Assigned task:
Using the records below, quote only the span that opens with the line containing "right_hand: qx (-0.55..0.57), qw" and closes with the line containing "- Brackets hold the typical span", exactly and inclusively.

Items from a data source
Content starts

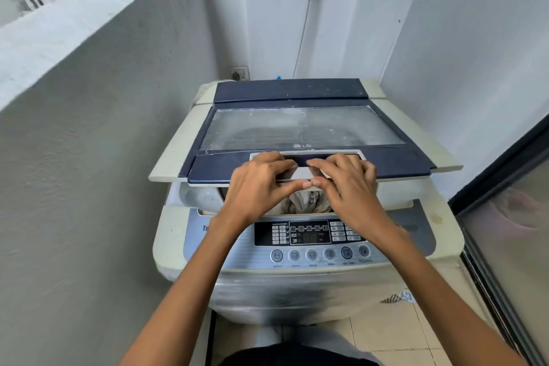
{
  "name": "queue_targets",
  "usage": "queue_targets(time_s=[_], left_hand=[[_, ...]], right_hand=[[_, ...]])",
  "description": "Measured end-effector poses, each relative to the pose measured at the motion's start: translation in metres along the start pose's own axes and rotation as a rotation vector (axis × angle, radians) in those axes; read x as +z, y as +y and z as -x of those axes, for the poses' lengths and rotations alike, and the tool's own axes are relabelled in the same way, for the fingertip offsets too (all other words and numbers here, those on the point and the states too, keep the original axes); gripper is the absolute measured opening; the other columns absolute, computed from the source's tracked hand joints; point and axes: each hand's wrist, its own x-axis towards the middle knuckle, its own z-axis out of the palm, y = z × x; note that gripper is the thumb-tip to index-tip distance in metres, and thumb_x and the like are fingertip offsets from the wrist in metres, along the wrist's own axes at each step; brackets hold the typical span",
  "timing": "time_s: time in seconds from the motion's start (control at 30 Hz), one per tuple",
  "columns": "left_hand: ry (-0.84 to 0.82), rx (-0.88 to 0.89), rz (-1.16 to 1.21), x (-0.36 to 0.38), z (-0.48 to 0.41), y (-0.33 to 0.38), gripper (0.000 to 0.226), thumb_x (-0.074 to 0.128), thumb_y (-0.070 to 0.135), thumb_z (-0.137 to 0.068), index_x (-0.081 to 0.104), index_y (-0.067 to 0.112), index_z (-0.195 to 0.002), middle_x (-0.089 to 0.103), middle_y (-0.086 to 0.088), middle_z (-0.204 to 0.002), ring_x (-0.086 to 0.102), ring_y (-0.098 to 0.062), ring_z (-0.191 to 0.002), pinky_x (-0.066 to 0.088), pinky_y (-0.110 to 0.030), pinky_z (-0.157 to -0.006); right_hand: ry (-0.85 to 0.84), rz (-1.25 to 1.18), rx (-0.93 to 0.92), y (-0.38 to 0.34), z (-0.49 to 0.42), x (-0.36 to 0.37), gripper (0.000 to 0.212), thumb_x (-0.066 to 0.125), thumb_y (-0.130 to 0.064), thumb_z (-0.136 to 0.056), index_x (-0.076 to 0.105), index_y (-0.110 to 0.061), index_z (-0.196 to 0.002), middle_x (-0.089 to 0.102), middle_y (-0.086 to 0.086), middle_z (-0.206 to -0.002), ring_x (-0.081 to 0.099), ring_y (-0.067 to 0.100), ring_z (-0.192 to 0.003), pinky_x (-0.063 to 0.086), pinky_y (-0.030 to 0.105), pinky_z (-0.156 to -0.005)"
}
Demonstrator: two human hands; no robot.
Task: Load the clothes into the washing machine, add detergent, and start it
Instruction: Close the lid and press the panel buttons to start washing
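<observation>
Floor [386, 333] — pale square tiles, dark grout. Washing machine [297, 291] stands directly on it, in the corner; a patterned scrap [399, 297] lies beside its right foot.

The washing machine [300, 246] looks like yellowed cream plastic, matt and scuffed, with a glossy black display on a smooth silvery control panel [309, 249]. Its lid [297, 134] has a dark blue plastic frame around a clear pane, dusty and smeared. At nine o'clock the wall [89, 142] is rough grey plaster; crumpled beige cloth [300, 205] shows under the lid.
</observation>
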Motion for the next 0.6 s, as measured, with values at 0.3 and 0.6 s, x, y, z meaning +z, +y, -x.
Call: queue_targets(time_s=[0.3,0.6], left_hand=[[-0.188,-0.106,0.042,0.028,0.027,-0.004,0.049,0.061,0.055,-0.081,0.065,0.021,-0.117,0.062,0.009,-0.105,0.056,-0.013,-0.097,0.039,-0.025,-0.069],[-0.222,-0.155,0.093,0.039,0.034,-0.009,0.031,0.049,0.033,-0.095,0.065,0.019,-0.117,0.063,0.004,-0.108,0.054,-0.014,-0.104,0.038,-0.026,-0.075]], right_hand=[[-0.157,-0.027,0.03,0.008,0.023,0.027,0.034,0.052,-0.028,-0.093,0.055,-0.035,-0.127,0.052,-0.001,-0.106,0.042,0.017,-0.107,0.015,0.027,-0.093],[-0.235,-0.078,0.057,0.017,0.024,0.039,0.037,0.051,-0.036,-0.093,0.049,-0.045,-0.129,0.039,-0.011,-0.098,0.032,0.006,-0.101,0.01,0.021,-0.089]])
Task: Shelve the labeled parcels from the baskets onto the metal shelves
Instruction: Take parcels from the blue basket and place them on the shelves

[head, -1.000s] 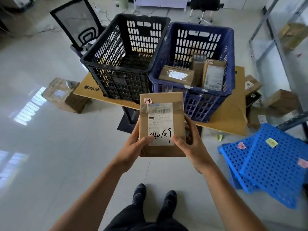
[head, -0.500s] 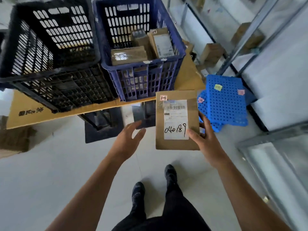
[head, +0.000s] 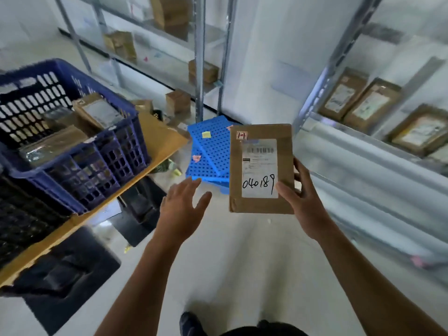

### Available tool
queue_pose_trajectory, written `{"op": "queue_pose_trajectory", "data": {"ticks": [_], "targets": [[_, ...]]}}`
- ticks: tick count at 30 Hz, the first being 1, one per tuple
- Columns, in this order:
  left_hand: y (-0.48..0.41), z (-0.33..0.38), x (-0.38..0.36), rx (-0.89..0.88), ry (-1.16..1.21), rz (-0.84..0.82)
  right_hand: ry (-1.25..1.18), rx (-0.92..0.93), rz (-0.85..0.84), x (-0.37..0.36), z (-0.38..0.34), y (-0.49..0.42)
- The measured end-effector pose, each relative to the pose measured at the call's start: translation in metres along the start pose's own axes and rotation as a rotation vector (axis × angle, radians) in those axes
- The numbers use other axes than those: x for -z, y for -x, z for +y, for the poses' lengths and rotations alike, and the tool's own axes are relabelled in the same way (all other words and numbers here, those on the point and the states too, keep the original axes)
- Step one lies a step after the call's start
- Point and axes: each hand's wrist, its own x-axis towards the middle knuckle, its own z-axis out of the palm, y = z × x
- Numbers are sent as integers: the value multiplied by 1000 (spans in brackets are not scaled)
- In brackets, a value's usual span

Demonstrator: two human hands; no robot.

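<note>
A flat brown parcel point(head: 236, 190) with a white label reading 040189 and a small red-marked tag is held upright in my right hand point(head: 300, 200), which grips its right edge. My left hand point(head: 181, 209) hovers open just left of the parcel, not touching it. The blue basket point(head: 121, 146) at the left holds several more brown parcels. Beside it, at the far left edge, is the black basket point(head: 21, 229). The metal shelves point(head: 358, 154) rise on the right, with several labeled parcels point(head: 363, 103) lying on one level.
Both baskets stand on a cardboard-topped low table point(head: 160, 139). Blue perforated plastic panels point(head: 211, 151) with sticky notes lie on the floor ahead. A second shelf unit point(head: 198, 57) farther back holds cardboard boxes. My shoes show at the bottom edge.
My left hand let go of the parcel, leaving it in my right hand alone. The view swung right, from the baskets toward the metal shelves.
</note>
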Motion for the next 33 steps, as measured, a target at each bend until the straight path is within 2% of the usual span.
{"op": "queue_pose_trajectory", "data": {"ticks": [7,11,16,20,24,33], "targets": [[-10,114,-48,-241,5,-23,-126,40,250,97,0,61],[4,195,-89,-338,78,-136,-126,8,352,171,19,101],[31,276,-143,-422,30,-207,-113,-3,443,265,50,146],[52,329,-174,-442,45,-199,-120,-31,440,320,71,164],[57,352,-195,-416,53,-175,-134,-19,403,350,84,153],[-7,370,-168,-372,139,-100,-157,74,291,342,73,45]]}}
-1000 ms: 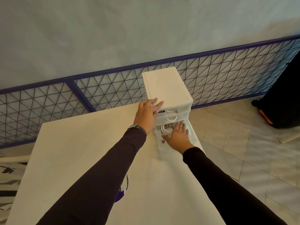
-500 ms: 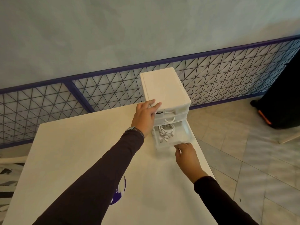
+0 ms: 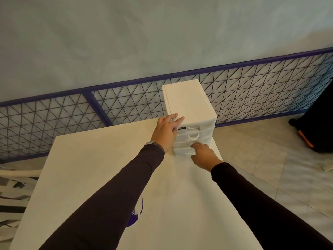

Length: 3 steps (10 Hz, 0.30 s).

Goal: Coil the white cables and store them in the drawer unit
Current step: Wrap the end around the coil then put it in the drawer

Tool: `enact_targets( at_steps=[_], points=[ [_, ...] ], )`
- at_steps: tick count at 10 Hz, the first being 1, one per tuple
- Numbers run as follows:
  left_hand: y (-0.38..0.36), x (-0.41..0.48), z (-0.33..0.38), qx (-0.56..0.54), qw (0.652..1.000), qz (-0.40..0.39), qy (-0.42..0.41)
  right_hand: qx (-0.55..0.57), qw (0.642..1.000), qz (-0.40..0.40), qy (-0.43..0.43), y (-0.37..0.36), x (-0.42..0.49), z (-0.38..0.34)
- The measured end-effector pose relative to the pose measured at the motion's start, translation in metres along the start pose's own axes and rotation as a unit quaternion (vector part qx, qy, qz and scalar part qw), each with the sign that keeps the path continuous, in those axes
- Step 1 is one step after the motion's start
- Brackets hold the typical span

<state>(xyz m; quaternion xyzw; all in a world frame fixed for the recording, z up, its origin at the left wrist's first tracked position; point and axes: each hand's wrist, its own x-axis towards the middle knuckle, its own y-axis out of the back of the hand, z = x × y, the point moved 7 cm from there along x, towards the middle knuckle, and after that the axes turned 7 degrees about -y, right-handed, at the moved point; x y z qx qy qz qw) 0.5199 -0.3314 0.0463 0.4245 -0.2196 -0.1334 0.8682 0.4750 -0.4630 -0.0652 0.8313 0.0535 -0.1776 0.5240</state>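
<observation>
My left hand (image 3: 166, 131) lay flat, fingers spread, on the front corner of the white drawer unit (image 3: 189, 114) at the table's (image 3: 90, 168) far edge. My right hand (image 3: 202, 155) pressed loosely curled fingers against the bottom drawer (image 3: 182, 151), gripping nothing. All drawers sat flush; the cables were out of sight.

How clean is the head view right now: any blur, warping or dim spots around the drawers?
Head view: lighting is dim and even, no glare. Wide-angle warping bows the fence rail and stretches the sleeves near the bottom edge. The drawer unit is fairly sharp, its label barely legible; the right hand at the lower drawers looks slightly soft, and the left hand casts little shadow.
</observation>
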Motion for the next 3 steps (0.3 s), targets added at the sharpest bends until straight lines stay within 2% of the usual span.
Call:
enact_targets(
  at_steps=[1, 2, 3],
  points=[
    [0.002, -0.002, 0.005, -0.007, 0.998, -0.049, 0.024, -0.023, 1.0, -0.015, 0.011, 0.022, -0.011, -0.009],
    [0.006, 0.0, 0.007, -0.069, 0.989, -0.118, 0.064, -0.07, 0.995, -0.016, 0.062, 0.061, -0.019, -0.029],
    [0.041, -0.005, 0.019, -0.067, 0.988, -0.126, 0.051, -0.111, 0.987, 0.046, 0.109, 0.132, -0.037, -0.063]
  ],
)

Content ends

Exercise answer:
  right_hand: qx (-0.55..0.57), qw (0.642..1.000), qz (-0.40..0.40), qy (-0.43..0.43), y (-0.37..0.36), x (-0.42..0.49), z (-0.38..0.34)
- The measured end-effector pose relative to the pose measured at the motion's start, translation in metres along the start pose's own axes and rotation as a unit quaternion (vector part qx, qy, qz and scalar part qw), each with the sign that keeps the path continuous, in those axes
- Step 1 is one step after the motion's start
- Brackets hold the typical span

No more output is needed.